Epidemic Population Games And Evolutionary Dynamics
Nuno C. Martins, Jair Certorio, Richard J. La

TL;DR
This paper introduces a control-theoretic framework for guiding an epidemic model's population towards a stable endemic state with minimal infection levels by designing incentive mechanisms based on evolutionary game dynamics.
Contribution
It develops a dynamic payoff mechanism that ensures convergence to the optimal endemic equilibrium in an epidemic model using Lyapunov stability analysis.
Findings
The proposed mechanism guarantees convergence to the minimal infectious equilibrium.
Lyapunov functions provide bounds on the peak infectious size.
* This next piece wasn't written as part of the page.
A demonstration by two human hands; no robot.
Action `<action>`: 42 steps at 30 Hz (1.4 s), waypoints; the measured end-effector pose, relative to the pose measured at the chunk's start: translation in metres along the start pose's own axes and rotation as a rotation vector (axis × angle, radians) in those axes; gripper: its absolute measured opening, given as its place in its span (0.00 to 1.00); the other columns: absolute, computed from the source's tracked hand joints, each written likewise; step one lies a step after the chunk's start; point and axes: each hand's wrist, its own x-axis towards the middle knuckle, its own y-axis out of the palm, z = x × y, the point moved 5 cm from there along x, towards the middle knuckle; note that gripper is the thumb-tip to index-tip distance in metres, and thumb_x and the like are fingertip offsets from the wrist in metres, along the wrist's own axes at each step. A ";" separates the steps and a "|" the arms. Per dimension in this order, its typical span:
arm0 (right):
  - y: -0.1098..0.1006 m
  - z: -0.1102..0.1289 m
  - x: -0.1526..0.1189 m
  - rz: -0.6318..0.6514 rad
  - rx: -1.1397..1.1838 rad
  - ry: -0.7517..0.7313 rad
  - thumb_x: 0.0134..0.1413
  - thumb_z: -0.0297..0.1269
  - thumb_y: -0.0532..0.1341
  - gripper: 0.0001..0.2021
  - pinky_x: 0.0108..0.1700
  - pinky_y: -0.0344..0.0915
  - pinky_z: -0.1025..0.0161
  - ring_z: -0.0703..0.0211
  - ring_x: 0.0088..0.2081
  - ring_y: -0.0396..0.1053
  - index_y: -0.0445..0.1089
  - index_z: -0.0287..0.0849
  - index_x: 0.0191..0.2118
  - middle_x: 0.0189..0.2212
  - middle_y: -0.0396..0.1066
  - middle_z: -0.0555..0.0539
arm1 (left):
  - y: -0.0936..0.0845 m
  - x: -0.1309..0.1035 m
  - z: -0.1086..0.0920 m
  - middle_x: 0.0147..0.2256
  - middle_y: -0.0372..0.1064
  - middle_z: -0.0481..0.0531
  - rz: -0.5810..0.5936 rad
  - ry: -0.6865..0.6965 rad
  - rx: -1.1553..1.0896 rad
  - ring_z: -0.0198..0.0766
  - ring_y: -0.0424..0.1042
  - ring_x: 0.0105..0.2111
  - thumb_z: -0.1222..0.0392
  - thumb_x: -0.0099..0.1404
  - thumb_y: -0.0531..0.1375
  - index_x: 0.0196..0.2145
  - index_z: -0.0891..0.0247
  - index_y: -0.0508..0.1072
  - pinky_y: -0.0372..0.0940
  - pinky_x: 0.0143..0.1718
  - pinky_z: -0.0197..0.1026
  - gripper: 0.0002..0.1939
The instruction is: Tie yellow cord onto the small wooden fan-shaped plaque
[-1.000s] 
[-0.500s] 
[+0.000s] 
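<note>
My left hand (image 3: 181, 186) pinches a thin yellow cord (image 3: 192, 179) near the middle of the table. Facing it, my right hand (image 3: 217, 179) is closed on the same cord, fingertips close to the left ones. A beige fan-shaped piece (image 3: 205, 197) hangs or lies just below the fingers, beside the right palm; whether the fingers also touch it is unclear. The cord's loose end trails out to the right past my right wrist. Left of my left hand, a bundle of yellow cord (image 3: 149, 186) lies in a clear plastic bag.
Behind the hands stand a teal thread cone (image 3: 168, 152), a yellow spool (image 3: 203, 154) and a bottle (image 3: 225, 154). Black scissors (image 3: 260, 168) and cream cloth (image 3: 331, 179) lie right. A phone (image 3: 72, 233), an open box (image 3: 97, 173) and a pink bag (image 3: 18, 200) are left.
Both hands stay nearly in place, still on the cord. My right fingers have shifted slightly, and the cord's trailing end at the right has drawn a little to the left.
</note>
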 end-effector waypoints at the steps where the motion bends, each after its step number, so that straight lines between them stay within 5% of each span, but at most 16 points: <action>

The approach effectively stabilizes epidemic dynamics through strategic incentives.
Abstract
We propose a system theoretic approach to select and stabilize the endemic equilibrium of an SIRS epidemic model in which the decisions of a population of strategically interacting agents determine the transmission rate. Specifically, the population's agents recurrently revise their choices out of a set of strategies that impact to varying levels the transmission rate. A payoff vector quantifying the incentives provided by a planner for each strategy, after deducting the strategies' intrinsic costs, influences the revision process. An evolutionary dynamics model captures the population's preferences in the revision process by specifying as a function of the payoff vector the rates at which the agents' choices flow toward strategies with higher payoffs. Our main result is a dynamic payoff mechanism that is guaranteed to steer the epidemic variables (via incentives to the population) to…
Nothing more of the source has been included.